**Exercise**:
Copy each line of the listing below exactly.
#####
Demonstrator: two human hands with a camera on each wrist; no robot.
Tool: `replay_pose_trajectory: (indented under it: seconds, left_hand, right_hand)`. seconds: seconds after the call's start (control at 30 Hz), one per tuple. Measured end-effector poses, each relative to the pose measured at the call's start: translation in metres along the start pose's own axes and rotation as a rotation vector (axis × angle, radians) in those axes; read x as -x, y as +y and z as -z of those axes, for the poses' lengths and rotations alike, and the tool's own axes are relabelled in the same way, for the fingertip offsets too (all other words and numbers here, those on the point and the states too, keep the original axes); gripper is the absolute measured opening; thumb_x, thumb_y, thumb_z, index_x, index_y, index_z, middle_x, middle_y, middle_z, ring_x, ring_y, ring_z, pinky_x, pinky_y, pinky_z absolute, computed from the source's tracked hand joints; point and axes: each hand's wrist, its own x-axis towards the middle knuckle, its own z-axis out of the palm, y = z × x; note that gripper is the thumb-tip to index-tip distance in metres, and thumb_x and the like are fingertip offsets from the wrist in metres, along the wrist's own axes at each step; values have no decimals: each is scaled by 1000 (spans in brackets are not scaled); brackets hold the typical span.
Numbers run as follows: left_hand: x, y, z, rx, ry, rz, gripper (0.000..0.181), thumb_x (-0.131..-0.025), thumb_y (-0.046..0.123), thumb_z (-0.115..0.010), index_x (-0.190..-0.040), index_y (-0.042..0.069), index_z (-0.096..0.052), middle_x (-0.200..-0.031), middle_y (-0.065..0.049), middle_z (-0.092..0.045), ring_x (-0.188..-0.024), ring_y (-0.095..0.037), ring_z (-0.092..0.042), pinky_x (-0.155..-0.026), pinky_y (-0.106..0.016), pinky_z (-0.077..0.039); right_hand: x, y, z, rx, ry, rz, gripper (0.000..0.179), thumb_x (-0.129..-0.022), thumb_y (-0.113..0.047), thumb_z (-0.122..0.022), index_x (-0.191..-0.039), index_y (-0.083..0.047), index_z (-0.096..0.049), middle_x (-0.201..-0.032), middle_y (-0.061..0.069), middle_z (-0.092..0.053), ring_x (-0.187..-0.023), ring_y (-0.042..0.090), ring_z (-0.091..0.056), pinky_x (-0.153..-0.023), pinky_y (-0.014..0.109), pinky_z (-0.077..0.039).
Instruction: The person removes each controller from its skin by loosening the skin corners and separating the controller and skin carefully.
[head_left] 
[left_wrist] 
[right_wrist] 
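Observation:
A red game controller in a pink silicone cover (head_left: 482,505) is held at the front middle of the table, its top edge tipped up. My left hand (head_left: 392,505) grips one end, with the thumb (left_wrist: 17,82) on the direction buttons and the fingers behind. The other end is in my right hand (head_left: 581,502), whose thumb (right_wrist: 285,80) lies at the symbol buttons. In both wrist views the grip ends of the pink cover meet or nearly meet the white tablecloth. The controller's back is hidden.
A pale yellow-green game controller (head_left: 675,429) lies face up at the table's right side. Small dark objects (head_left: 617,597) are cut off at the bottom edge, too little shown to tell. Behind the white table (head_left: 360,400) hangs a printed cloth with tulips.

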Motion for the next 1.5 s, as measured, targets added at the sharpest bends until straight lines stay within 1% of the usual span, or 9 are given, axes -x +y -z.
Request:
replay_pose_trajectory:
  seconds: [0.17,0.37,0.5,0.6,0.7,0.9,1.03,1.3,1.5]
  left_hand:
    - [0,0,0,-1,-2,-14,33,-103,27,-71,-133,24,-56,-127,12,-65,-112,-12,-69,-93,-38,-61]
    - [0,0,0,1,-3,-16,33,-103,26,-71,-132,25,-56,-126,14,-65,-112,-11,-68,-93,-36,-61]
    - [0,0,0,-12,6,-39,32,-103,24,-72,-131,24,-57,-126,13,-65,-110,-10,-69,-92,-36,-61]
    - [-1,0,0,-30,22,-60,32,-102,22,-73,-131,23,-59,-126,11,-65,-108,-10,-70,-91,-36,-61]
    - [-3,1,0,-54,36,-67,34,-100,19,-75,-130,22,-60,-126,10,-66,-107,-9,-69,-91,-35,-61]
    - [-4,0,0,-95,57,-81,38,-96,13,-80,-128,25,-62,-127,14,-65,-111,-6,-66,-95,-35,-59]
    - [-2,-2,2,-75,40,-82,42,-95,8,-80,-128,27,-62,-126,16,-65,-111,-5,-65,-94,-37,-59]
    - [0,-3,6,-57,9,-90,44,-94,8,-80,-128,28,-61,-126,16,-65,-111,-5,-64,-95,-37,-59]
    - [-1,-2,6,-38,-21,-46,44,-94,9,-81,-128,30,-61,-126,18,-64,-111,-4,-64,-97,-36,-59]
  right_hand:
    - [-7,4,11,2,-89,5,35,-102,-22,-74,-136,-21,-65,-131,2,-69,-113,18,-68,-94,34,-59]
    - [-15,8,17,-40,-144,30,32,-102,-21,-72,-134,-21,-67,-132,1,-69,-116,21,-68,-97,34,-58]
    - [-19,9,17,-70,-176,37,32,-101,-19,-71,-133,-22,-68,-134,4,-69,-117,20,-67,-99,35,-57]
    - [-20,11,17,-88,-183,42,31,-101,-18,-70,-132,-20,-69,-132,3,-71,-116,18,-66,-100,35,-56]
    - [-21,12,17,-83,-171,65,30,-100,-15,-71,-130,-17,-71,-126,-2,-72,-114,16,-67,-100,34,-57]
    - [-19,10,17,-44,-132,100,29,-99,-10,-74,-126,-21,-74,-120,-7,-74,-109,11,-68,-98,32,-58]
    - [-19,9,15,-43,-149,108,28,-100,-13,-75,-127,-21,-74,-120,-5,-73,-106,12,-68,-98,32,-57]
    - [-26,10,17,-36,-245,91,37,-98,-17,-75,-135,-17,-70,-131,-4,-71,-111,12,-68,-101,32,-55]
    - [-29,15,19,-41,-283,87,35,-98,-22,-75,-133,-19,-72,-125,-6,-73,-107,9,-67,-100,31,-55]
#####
**Exercise result**:
Demonstrator: two human hands with a camera on each wrist; no robot.
Tool: `replay_pose_trajectory: (indented under it: seconds, left_hand, right_hand)`. seconds: seconds after the call's start (control at 30 Hz), one per tuple. Measured end-effector poses, each relative to the pose measured at the call's start: translation in metres along the start pose's own axes and rotation as a rotation vector (axis × angle, radians) in those axes; read x as -x, y as +y and z as -z of those axes, for the poses' lengths and rotations alike, and the tool's own axes are relabelled in the same way, for the fingertip offsets too (all other words and numbers here, those on the point and the states too, keep the original axes); gripper is the absolute measured opening; thumb_x, thumb_y, thumb_z, index_x, index_y, index_z, middle_x, middle_y, middle_z, ring_x, ring_y, ring_z, pinky_x, pinky_y, pinky_z absolute, computed from the source's tracked hand joints; point and axes: each hand's wrist, its own x-axis towards the middle knuckle, its own z-axis out of the palm, y = z × x; note that gripper is the thumb-tip to index-tip distance in metres, and thumb_x and the like are fingertip offsets from the wrist in metres, along the wrist's own axes at each step; values have no decimals: each is scaled by 1000 (spans in brackets are not scaled); brackets hold the typical span.
Numbers run as follows: left_hand: x, y, z, rx, ry, rz, gripper (0.000..0.181), thumb_x (-0.131..-0.025), thumb_y (-0.046..0.123), thumb_z (-0.115..0.010), index_x (-0.190..-0.040), index_y (-0.042..0.069), index_z (-0.096..0.052), middle_x (-0.200..-0.031), middle_y (-0.065..0.049), middle_z (-0.092..0.045), ring_x (-0.188..-0.024), ring_y (-0.095..0.037), ring_z (-0.092..0.042), pinky_x (-0.155..-0.026), pinky_y (-0.106..0.016), pinky_z (-0.077..0.039); right_hand: x, y, z, rx, ry, rz, gripper (0.000..0.179), thumb_x (-0.129..-0.022), thumb_y (-0.113..0.047), thumb_z (-0.122..0.022), index_x (-0.191..-0.039), index_y (-0.083..0.047), index_z (-0.096..0.049), middle_x (-0.201..-0.032), middle_y (-0.061..0.069), middle_z (-0.092..0.053), ring_x (-0.187..-0.023), ring_y (-0.042..0.090), ring_z (-0.091..0.056), pinky_x (-0.153..-0.023), pinky_y (-0.014..0.109), pinky_z (-0.077..0.039).
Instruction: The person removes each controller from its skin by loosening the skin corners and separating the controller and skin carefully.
[head_left] 
[left_wrist] 
[right_wrist] 
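Observation:
A red game controller in a pink silicone cover (head_left: 482,505) is held at the front middle of the table, its top edge tipped up. My left hand (head_left: 392,505) grips one end, with the thumb (left_wrist: 17,82) on the direction buttons and the fingers behind. The other end is in my right hand (head_left: 581,502), whose thumb (right_wrist: 285,80) lies at the symbol buttons. In both wrist views the grip ends of the pink cover meet or nearly meet the white tablecloth. The controller's back is hidden.
A pale yellow-green game controller (head_left: 675,429) lies face up at the table's right side. Small dark objects (head_left: 617,597) are cut off at the bottom edge, too little shown to tell. Behind the white table (head_left: 360,400) hangs a printed cloth with tulips.
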
Motion for the next 1.5 s, as measured, targets added at the sharpest bends until straight lines stay within 1% of the usual span, or 9 are given, axes -x +y -z.
Request:
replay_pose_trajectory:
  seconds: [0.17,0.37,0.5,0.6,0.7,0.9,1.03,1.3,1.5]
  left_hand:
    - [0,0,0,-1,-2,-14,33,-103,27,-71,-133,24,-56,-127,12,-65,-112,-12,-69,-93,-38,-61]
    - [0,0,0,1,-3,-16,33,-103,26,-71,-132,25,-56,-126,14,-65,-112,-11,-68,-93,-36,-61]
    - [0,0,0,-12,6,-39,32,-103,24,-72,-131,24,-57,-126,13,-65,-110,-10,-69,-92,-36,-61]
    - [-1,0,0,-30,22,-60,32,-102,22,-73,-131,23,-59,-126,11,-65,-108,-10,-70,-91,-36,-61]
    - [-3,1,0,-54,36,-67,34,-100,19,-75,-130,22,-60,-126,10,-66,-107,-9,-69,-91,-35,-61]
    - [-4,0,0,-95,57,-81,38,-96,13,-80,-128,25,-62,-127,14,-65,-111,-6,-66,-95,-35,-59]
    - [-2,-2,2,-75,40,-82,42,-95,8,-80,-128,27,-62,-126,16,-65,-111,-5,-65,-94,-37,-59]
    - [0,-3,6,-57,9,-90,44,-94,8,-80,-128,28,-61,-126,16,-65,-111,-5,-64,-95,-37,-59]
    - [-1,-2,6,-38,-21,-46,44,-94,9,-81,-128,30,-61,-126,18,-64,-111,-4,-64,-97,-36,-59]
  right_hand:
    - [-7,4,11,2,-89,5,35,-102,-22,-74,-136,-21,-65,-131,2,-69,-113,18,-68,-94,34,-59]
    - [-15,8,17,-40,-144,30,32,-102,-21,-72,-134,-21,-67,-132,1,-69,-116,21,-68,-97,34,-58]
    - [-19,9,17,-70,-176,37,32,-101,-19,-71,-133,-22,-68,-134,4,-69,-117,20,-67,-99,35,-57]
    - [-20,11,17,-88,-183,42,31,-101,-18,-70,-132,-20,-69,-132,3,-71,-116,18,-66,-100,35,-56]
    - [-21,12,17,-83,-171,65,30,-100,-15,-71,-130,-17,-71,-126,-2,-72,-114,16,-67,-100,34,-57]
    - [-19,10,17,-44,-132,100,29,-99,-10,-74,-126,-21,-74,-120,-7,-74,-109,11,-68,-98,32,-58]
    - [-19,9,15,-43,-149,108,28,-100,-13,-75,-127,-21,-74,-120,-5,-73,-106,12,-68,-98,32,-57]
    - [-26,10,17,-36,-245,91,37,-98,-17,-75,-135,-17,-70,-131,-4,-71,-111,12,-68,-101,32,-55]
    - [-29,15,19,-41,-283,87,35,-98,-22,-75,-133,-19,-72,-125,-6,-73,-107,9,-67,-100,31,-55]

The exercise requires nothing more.